Wow! Last time I've heard of this brand was nearly 30 years ago. Back then a friend of mine had one. I've heard nothing but good things from him about this bike. Never got the chance to try it though since his bike was way too big for me. Brand recognition might be an issue for you though sine I don't think many people are familiar with the brand, except maybe old farts like me lol. I believe cycling is booming at the moment, just from seeing the traffic coming in and out of my LBS. And it seems more people now are spending $$$ for thier bikes. And yes personally I would prefer it to be made in Italy. good luck in your endeavor.


----------



## deviousalex (Aug 18, 2010)

The US market is very crowded and with so many frames out there I don't think you can consider any single bicycle unique anymore.

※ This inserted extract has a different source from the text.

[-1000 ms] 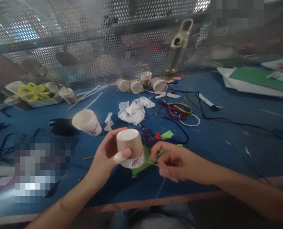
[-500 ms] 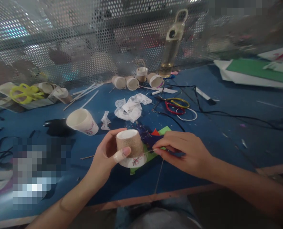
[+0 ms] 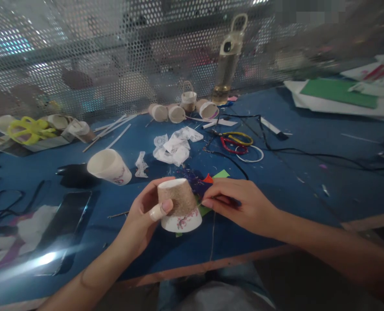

That being said, if you attack specific markets by working with boutique dealers for high end I think it could work. I would say for the first couple of years only sell high-end models (i.e. $5k+). If you work with high-end dealers in places such as San Francisco bay area, NYC, and Los Angeles I think you could introduce another brand.


----------



## gizmocycling.com (Feb 21, 2008)

For sure, it has been a while since the US Market was aware of Bottecchia. I agree there is a slice of the market that will pay for a High End Italian Bike. Thank you very much for your input.


----------



## gizmocycling.com (Feb 21, 2008)

Agreed. What is unique? There are a ton of cool bike makers in the world. What can Bottecchia do to stand out. I believe the rich history will help a bit, but more time will be needed in Brand exposure. I like your thinking in going with Boutique Shops. Building an image as a high end machine. Thank you so much for your advice.


----------



## deviousalex (Aug 18, 2010)

gizmocycling.com said:


> Agreed. What is unique? There are a ton of cool bike makers in the world. What can Bottecchia do to stand out.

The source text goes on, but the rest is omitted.